The EU and the US account for 11 times the share of China in foreign trade with Russia and 30 times that of Iran, including the oil that China imports from Iranian oil brokers, and China is not expected to fall victim to Western sanctions against Russia and Iran. On the other hand, China’s most important partners in the Middle East are the Arab countries in the region, and China is not expected to reduce oil imports from these countries and replace them with Russian and Iranian oil. Russia and Iran themselves are likely to compete in a fierce battle over oil supplies to China, and it will be much harder to revive Iran’s oil markets in India and other Asian countries.

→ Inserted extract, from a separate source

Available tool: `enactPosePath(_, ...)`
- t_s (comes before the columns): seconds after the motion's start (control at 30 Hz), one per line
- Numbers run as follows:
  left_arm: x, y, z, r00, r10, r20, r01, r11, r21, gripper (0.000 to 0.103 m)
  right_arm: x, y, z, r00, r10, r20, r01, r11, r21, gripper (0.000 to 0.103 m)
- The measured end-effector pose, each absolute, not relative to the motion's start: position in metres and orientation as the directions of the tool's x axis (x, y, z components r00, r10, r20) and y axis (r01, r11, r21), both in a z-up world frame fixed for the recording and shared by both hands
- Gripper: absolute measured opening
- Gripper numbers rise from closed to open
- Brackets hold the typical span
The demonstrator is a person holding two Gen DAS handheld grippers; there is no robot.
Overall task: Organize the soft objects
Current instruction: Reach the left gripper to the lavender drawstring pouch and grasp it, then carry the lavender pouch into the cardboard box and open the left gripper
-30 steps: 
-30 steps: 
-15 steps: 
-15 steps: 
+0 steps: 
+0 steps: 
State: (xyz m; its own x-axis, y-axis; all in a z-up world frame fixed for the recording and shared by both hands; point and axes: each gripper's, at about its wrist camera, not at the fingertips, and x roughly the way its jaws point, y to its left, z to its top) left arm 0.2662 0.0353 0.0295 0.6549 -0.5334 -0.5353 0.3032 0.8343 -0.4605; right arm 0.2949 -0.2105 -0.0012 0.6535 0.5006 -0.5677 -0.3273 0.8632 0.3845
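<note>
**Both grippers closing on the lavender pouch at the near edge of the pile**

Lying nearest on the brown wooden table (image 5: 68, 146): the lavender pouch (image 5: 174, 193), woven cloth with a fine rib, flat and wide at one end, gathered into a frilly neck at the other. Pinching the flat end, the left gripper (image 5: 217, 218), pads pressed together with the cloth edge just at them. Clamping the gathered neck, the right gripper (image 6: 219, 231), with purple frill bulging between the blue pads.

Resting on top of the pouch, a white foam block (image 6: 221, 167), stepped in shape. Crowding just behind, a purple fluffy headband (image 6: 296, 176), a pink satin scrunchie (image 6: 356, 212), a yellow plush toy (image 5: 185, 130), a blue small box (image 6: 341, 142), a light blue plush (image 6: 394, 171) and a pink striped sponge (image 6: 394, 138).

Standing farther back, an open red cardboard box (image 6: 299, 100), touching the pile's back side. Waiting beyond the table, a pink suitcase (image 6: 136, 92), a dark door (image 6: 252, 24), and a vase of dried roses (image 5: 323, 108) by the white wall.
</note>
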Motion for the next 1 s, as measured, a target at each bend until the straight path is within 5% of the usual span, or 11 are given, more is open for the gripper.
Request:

The nuclear talks that were to take place in Vienna with the purpose of reviving the Iran nuclear agreement were canceled upon Russia’s last-minute demand, which was referred to as “external factors” in a tweet by Joseph Borrell, the European Union’s foreign affairs chief. After the US withdrew from the 2015 nuclear agreement in the year 2018, representatives of the seven countries spent much time last year negotiating over ways to revive this agreement. It was stated by diplomats that Borrell, in his tweet, was referring to Russia’s demand for the US sanctions to be eased on its commercial agreements with Iran in the future as a condition for making the revival of the nuclear agreement happen.
If Russia’s invasion of Ukraine continues and sanctions against Russia’s energy industry continue and even intensify, Russia will have no choice but to sell low-priced oil. Nuclear talks have been halted for the time being, and the government insists that the Foreign Terrorist Organizations list include Iran’s Revolutionary Guards, which Biden’s government is currently reluctant to do. Iran’s oil sales have risen under the Biden administration’s green light, but if the Ukraine crisis continues and Iran continues its current policy in the nuclear talks, the United States could tighten conditions for selling Iranian oil.
China is reluctant to sacrifice its economic ties with the United States for cheap oil imports from Iran. Tehran does not have much time to reach a new agreement. Sanctions are increasingly affecting Iran’s economy every day, and Tehran’s insistence on current positions is not in the country’s national interest. The limited agreement will also provide the conditions for a gradual improvement of Iran’s economy.